- _WORK INSTRUCTIONS_: Please copy, exactly as they appear below, the lines from the one containing "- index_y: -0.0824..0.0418" through the one containing "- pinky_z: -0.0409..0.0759".

■ ■ ■ ■ ■ ■ ■

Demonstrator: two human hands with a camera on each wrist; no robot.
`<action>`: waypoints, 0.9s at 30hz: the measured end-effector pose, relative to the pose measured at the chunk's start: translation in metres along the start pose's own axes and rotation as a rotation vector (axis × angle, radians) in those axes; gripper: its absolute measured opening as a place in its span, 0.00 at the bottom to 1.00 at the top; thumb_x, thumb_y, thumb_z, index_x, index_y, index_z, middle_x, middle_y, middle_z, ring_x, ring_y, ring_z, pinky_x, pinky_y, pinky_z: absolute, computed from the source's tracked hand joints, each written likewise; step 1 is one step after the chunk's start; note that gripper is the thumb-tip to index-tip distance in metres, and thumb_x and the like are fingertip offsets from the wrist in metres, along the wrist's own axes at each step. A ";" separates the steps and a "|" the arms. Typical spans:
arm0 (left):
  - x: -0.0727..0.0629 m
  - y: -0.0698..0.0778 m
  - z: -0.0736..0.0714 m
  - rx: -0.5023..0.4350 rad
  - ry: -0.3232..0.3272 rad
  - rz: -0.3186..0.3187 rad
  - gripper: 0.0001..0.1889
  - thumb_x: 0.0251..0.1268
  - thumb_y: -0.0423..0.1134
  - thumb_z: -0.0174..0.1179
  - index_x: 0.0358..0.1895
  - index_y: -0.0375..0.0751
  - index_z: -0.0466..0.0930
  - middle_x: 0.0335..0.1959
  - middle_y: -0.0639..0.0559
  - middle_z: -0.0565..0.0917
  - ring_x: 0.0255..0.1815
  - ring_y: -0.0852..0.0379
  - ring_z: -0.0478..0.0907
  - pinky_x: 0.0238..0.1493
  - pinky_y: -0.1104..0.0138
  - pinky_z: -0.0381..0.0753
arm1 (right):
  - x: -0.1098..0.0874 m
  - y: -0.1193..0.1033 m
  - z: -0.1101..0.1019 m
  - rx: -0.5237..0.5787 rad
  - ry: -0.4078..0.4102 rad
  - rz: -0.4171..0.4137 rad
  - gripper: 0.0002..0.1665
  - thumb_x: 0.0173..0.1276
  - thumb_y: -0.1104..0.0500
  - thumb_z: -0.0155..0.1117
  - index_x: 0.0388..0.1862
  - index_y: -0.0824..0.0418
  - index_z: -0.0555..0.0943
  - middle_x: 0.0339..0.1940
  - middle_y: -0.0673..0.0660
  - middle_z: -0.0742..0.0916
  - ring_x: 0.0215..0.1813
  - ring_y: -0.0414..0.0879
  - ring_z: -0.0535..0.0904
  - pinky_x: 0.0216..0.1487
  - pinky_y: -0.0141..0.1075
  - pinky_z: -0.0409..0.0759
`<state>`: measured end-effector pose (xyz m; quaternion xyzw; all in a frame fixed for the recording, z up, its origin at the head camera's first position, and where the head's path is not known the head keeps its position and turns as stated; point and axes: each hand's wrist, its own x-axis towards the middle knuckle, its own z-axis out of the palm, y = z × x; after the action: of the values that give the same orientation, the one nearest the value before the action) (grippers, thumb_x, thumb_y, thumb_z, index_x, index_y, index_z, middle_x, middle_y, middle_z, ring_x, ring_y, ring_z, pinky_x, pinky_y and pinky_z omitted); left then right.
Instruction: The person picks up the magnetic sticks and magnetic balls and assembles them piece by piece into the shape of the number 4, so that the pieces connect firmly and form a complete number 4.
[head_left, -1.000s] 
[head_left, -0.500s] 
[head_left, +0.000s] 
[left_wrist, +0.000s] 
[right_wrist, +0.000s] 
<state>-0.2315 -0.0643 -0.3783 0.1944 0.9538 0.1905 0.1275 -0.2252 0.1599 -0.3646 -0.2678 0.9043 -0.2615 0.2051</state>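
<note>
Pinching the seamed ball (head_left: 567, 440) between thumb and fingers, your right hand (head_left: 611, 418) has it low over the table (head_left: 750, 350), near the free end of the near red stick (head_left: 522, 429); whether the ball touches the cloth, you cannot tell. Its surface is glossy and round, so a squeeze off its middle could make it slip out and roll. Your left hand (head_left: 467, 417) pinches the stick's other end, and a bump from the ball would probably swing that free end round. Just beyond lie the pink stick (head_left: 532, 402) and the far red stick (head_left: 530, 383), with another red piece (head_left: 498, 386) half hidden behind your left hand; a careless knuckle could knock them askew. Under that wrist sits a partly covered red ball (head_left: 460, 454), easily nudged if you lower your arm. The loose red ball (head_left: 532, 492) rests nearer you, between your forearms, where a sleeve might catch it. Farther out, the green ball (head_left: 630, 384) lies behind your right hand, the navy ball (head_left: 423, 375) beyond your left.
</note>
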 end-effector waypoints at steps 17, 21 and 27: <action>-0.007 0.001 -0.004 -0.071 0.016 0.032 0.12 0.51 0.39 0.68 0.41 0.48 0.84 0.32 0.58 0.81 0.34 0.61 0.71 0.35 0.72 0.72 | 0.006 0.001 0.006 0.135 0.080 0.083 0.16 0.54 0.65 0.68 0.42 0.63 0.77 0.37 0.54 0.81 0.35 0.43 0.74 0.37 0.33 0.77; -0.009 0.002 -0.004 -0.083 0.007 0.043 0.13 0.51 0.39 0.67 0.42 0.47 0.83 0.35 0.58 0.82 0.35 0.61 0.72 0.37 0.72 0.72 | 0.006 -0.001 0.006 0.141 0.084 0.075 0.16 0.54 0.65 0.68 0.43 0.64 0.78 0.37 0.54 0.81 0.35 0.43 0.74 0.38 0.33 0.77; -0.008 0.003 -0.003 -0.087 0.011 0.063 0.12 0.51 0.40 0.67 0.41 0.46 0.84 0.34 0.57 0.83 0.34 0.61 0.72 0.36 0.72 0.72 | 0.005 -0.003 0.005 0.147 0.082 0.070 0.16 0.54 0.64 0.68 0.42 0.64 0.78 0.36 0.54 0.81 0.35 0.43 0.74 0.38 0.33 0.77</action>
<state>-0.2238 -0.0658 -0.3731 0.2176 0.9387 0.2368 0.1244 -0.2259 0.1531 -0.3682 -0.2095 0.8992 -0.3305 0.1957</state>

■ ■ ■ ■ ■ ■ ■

- _WRITTEN RESPONSE_:
  - index_y: -0.0824..0.0418
  - index_z: -0.0555..0.0943
  - middle_x: 0.0339..0.1940
  - middle_y: -0.0673..0.0660
  - middle_z: -0.0742..0.0916
  - ring_x: 0.0215..0.1813
  - ring_y: -0.0414..0.0879
  - ring_z: -0.0535..0.0904
  - pinky_x: 0.0216..0.1487
  - pinky_y: -0.0141..0.1075
  - pinky_z: -0.0409..0.0759

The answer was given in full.